For their study, Hardy and colleagues used a number of gene sequencing techniques to study 988 people with Alzheimer's disease and 1,004 healthy volunteers.
The team also tested brain tissues from deceased Alzheimer's patients, and they studied the expression of the TREM2 gene in genetically engineered mice.
For the deCODE study, researchers sequenced the genomes of 2,261 Icelanders and identified variations likely to affect protein function. Then, they looked specifically for these variants in people with Alzheimer's and those with healthy brains, and found those with the TREM2 variant had a significantly higher risk.
To make sure the gene was not specific to Iceland, they replicated their findings in populations at Emory University in the United States, as well as groups in Norway, the Netherlands and Germany.
"We've essentially found exactly the same thing," said Singleton of the NIA, which is part of the National Institutes of Health. "In a way which you don't often see in science, the two studies point in the same direction.
In July, a team at deCODE discovered a rare mutation in a gene called APP that protects against Alzheimer's.
"It is a complex disease," Stefansson said. "I'm not surprised to see there are many ways to bring about this deterioration in cognitive function."

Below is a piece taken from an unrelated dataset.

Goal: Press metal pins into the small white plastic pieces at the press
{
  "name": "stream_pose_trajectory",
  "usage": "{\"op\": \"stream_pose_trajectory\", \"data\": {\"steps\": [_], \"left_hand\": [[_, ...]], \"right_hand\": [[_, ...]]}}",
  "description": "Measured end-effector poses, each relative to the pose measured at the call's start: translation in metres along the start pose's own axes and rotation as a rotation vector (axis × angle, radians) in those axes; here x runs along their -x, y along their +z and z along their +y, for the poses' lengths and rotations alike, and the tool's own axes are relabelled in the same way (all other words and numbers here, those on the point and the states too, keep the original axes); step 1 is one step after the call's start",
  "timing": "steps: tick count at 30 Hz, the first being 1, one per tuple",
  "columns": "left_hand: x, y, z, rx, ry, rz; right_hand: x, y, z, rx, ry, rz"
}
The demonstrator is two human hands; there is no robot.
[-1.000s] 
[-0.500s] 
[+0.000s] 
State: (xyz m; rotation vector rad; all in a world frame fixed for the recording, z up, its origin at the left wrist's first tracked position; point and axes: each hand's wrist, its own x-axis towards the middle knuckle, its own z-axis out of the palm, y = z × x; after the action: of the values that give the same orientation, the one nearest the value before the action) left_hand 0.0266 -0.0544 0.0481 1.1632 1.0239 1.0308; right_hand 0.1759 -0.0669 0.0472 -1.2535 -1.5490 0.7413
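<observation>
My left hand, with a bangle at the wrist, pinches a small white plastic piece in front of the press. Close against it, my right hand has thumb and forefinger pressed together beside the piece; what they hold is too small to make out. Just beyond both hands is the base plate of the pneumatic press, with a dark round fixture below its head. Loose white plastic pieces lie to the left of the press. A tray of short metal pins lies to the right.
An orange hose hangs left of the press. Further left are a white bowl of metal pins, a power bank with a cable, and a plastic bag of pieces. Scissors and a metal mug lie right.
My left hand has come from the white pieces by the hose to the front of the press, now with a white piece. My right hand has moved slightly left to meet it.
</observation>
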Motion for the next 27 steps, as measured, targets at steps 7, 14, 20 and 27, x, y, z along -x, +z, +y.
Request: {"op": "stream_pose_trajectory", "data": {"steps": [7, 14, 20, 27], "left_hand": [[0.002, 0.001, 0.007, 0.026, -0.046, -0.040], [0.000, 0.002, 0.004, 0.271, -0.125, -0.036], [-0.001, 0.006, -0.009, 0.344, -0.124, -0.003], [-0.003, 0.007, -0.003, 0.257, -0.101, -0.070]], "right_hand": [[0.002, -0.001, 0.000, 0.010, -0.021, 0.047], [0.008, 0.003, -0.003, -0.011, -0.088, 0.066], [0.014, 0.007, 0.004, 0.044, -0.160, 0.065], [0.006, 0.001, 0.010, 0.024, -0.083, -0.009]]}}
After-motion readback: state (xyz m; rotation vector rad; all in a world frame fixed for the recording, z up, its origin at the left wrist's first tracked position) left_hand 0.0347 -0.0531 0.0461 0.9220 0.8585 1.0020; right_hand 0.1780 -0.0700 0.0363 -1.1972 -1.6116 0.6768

Levey said while the TREM2 mutation is rare, it is likely changing the function of brain cells.
"It helps identify the microglial cells as an important possible (drug) target," he said.
Dr. Ralph Nixon, director of the New York University Center of Excellence on Brain Aging and a scientific adviser to the Alzheimer's Association, said the findings suggest there are likely many more genes that increase the risk of Alzheimer's disease.
"It's a good illustration that we need to intensify this type of research and identify what these genes are doing so we can finally translate it into therapy," he said.